▶ **What the task asks**
Give back, word for word, only the lines from the opening of the records through the one with "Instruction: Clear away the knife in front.". Pictures stay out.

▶ **Exercise data**

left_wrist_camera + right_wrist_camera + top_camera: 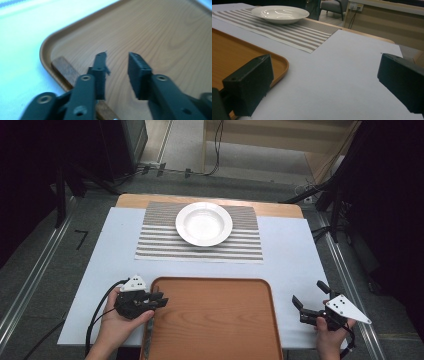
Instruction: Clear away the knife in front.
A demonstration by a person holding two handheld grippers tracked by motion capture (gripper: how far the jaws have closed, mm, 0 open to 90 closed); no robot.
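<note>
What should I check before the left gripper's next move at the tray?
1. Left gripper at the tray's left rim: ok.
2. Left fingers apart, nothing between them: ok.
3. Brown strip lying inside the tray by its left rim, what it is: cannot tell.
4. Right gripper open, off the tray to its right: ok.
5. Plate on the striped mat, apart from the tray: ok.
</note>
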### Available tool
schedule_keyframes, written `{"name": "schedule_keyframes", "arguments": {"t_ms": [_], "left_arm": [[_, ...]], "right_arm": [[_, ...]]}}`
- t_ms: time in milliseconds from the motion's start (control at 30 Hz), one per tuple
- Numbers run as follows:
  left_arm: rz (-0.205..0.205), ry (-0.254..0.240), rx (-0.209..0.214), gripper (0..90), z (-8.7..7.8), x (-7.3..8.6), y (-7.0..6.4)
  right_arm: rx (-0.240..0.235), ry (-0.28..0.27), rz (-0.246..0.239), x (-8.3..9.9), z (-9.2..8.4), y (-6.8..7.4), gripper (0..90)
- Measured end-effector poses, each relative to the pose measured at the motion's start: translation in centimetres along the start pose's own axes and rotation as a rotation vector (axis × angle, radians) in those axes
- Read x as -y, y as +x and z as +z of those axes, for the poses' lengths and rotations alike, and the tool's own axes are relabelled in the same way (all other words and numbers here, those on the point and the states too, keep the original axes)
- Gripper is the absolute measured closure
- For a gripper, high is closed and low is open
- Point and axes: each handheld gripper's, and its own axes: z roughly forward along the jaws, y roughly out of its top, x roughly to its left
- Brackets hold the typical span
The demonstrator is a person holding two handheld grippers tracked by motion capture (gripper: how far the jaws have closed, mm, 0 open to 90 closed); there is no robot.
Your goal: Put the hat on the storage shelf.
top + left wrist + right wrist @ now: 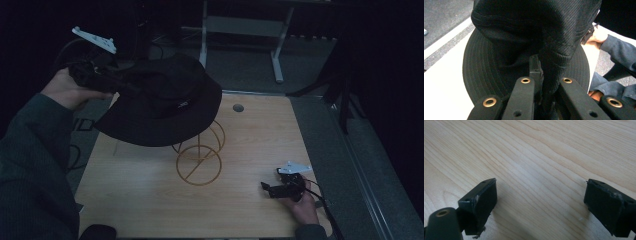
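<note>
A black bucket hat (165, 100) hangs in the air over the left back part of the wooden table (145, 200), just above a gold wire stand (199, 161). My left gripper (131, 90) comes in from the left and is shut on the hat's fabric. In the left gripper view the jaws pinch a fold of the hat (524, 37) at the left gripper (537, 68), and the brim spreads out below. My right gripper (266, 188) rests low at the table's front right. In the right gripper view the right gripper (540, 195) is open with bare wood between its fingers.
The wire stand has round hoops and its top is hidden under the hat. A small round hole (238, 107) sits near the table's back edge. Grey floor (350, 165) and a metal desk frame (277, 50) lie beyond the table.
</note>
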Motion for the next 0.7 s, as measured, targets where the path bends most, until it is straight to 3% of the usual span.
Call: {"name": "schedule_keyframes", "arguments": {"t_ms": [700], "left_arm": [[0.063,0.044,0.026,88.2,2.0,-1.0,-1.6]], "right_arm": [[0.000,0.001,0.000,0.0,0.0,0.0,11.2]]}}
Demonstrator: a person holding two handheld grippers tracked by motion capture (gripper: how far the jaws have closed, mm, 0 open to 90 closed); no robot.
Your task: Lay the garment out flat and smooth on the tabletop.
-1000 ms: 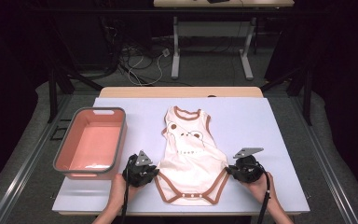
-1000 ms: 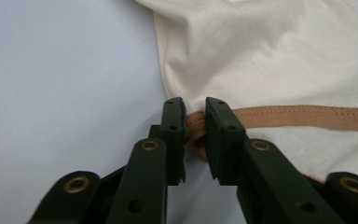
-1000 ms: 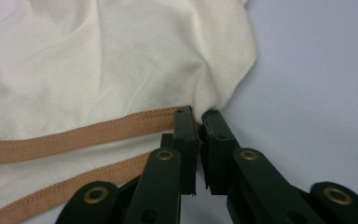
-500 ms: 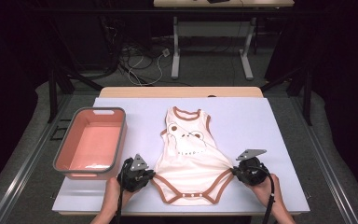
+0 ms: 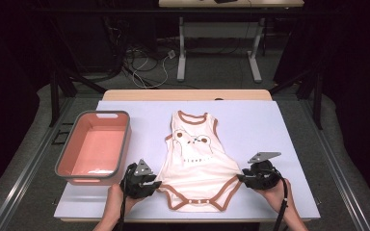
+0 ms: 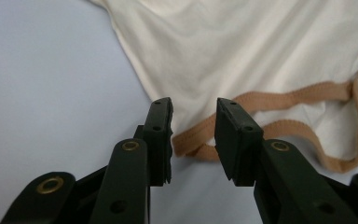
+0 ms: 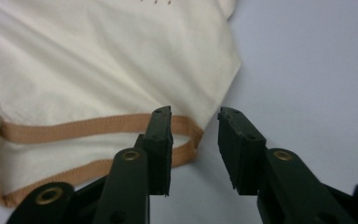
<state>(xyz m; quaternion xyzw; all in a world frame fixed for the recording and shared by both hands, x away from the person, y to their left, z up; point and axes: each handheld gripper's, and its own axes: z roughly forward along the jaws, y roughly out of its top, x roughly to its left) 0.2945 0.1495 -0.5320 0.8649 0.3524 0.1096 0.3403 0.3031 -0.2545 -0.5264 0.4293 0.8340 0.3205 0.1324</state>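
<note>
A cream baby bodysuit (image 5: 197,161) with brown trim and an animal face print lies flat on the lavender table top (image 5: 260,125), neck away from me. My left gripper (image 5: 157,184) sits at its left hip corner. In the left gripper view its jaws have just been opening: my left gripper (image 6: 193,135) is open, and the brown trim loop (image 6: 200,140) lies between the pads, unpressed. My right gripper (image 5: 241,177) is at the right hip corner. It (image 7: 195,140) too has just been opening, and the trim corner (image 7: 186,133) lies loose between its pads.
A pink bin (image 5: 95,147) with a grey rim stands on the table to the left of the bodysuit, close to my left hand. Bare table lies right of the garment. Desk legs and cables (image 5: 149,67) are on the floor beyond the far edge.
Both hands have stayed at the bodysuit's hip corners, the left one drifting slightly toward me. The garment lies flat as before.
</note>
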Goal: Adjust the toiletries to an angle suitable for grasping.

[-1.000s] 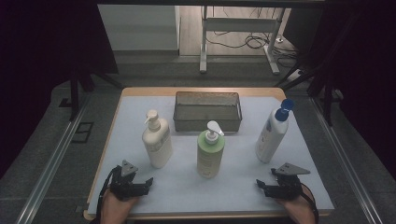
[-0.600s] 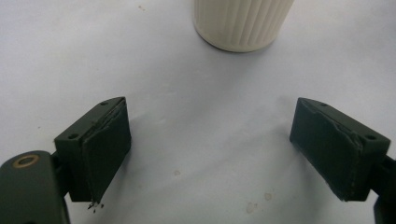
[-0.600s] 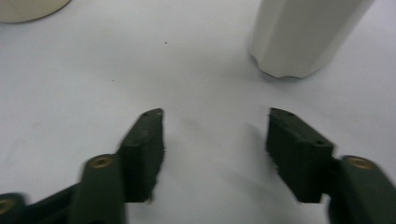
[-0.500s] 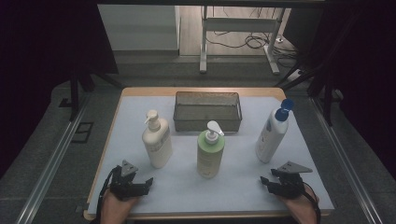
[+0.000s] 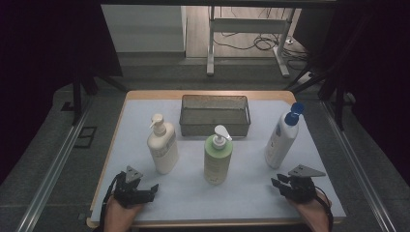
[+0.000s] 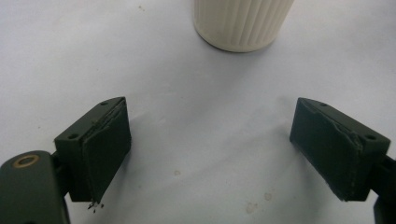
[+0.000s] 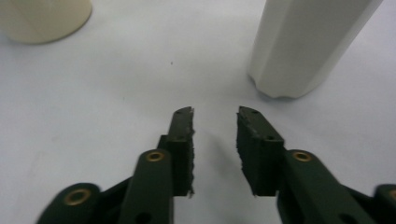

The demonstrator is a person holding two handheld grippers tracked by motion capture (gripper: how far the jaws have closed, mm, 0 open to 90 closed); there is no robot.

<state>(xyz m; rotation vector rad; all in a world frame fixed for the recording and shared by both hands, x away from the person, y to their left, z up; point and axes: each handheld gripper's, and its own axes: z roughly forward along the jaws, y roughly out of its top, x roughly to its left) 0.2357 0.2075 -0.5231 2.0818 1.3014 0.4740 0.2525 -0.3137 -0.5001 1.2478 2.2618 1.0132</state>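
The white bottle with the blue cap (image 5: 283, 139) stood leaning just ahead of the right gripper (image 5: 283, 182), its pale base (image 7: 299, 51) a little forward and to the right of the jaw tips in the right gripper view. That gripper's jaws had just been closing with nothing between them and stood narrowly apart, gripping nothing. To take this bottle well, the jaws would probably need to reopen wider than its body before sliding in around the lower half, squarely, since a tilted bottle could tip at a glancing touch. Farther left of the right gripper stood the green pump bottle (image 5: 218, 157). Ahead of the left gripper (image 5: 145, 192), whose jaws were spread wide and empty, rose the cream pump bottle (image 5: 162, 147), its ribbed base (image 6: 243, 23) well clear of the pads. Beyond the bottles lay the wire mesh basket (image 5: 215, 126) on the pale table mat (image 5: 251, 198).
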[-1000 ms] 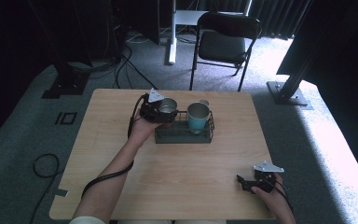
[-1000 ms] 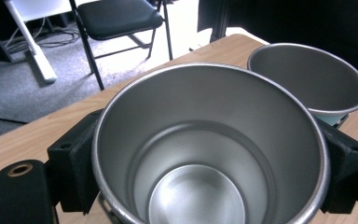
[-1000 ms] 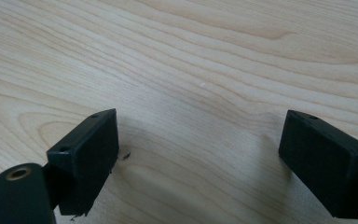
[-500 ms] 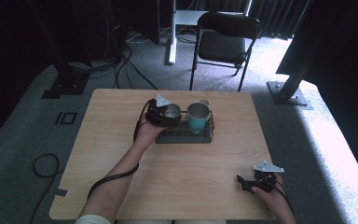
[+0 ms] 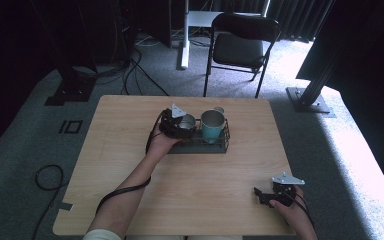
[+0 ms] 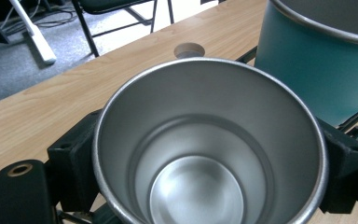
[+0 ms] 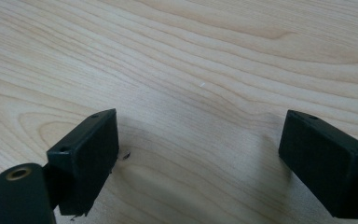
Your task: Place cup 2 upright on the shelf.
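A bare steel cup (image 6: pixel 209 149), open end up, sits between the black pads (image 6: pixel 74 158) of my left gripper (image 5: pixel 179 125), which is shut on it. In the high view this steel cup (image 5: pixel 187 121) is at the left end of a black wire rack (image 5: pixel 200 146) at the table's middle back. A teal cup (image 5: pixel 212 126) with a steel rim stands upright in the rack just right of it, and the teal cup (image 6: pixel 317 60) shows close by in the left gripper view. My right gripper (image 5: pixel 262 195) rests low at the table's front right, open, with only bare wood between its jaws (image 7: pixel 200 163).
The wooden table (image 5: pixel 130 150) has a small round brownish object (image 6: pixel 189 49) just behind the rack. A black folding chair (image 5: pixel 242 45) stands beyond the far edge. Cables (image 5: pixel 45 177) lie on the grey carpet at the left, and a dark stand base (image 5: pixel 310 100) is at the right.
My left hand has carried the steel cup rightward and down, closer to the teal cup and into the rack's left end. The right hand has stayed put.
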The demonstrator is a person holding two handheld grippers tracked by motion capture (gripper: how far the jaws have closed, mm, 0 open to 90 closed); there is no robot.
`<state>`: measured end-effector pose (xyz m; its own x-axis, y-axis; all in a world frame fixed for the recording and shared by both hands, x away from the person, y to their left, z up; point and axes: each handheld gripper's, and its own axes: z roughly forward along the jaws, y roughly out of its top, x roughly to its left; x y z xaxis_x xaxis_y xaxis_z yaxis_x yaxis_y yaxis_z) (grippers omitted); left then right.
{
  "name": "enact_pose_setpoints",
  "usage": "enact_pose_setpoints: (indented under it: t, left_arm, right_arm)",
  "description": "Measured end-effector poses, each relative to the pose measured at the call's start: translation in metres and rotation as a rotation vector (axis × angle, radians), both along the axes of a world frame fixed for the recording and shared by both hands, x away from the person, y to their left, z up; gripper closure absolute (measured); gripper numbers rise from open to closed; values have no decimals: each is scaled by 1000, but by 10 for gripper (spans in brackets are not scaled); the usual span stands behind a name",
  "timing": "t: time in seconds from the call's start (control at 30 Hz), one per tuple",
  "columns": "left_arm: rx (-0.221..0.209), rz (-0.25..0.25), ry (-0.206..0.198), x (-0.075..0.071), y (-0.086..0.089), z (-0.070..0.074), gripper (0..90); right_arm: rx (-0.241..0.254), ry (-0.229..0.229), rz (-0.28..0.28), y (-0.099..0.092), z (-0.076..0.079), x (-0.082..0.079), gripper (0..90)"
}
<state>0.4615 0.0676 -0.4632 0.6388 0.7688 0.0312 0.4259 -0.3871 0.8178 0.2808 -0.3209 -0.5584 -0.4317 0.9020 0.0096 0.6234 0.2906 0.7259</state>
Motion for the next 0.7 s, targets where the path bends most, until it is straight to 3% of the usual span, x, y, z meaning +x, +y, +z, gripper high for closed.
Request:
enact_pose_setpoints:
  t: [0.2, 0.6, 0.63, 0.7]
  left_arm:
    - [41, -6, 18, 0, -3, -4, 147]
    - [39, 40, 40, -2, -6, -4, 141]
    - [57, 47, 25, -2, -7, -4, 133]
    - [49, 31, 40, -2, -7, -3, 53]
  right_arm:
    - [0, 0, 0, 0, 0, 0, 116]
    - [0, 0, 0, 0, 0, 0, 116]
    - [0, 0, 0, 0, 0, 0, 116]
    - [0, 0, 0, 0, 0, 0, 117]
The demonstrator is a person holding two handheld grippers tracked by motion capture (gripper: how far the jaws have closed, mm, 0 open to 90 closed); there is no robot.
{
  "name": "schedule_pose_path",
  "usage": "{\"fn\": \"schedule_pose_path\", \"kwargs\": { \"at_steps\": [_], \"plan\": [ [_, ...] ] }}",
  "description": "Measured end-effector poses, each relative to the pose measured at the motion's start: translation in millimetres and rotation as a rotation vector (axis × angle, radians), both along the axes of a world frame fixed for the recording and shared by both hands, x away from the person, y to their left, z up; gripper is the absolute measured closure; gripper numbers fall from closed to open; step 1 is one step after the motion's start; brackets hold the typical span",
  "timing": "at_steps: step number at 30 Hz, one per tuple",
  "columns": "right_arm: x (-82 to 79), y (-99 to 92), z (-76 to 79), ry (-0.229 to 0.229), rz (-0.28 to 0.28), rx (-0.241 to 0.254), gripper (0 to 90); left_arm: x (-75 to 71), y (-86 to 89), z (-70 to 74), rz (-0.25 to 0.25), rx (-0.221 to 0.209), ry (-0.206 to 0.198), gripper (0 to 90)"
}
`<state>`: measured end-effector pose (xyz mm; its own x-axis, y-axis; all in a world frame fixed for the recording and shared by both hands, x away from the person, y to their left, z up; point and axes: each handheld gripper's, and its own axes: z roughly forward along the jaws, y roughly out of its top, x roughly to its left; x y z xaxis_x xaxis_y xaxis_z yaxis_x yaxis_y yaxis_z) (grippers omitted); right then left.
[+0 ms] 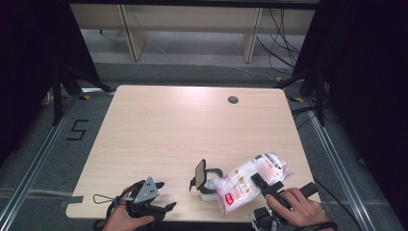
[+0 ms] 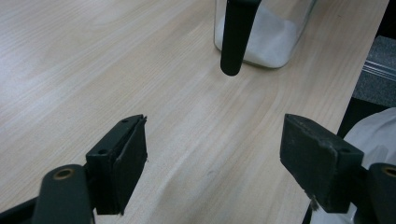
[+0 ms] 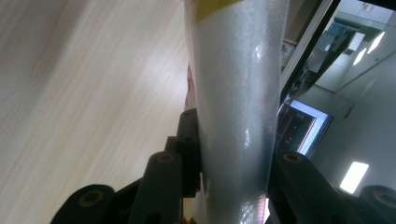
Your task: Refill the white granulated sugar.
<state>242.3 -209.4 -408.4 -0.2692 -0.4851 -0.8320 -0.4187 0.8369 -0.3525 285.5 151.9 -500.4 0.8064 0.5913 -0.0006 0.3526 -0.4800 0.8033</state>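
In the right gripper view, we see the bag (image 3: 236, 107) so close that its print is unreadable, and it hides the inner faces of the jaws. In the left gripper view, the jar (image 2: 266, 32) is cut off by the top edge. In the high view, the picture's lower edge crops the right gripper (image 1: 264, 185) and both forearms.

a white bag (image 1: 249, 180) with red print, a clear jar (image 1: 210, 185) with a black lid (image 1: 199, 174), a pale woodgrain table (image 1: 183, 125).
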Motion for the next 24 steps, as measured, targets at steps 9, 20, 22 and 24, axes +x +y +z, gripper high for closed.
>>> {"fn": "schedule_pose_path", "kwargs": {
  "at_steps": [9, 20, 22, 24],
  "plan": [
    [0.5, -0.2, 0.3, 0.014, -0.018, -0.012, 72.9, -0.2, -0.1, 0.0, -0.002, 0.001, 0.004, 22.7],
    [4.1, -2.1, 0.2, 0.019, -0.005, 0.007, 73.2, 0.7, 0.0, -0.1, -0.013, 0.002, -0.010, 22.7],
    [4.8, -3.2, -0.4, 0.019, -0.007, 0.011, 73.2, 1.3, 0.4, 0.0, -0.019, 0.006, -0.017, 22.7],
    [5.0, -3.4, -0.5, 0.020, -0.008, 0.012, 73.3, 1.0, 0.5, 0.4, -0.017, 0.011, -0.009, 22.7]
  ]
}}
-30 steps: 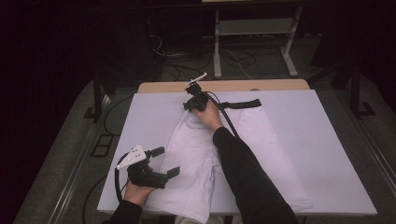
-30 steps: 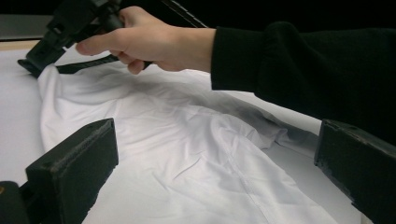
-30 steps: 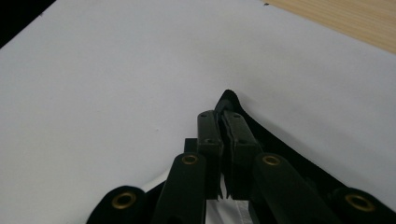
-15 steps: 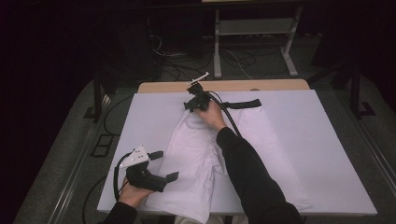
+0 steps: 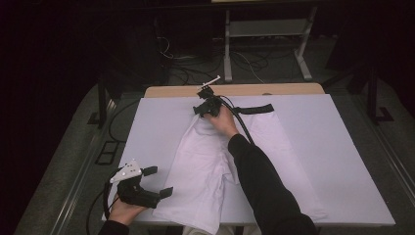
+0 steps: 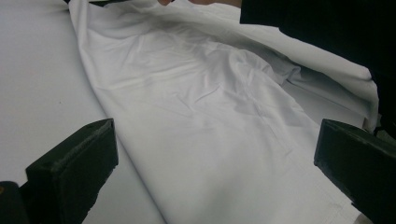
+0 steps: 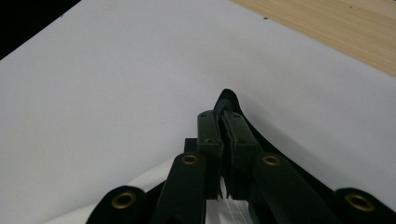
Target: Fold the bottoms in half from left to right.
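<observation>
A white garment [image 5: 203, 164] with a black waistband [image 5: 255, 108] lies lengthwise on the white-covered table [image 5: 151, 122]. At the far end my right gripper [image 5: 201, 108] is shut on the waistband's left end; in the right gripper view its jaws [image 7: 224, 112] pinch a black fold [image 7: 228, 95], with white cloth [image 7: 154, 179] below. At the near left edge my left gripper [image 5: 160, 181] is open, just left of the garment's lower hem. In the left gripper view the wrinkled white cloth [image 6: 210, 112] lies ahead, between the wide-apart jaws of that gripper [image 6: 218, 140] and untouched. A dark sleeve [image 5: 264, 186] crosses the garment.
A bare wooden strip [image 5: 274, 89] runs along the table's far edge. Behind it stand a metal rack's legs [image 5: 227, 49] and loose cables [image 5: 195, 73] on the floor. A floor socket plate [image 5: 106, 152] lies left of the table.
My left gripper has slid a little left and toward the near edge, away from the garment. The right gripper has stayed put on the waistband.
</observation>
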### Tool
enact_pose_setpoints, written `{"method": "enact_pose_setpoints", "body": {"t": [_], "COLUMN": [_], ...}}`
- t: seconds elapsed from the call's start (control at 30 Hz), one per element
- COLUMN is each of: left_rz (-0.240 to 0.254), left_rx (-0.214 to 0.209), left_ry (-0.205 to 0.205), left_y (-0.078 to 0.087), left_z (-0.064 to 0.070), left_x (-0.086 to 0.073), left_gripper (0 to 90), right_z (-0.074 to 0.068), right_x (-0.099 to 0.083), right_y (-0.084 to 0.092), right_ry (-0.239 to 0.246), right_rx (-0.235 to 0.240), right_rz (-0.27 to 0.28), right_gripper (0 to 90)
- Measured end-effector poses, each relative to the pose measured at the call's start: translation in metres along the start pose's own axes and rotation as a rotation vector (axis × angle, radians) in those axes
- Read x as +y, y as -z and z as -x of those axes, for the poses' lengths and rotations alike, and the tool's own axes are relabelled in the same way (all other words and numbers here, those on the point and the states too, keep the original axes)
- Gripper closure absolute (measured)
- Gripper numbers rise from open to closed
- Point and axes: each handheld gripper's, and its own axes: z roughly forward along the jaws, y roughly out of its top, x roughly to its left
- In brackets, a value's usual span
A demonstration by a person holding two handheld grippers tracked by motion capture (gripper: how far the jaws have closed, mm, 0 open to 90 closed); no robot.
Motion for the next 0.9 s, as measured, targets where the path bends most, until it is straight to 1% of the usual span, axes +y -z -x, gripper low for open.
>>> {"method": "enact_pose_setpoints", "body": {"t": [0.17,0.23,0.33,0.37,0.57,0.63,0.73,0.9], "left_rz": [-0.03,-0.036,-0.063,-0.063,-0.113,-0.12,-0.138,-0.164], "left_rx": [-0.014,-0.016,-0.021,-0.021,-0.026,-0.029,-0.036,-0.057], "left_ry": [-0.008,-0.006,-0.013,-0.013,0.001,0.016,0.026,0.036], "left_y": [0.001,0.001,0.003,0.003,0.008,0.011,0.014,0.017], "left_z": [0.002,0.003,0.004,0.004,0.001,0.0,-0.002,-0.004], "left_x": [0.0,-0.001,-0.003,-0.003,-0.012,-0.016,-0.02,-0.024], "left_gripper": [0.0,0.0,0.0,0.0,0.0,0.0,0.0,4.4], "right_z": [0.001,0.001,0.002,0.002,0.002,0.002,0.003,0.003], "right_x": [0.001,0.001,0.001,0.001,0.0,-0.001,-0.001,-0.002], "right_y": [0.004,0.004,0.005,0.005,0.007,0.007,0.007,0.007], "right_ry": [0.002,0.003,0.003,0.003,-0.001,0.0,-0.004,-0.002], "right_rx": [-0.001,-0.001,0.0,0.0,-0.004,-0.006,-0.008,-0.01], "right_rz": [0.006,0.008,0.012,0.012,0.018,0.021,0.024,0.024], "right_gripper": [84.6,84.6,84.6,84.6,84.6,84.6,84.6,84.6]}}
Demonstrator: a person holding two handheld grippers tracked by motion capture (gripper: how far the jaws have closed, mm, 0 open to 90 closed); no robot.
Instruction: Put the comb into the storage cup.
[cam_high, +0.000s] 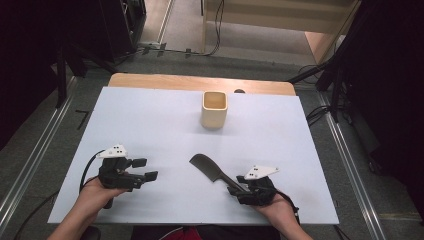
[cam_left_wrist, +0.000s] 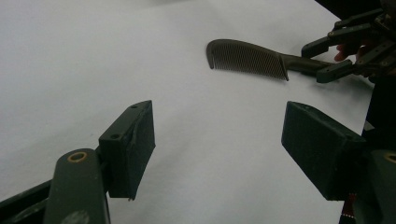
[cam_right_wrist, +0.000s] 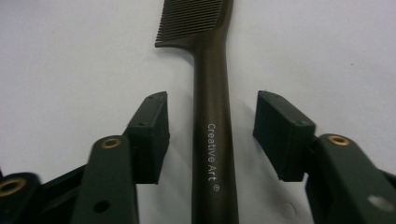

▶ **Answer box**
left_wrist_camera + right_wrist_camera + top_camera: 
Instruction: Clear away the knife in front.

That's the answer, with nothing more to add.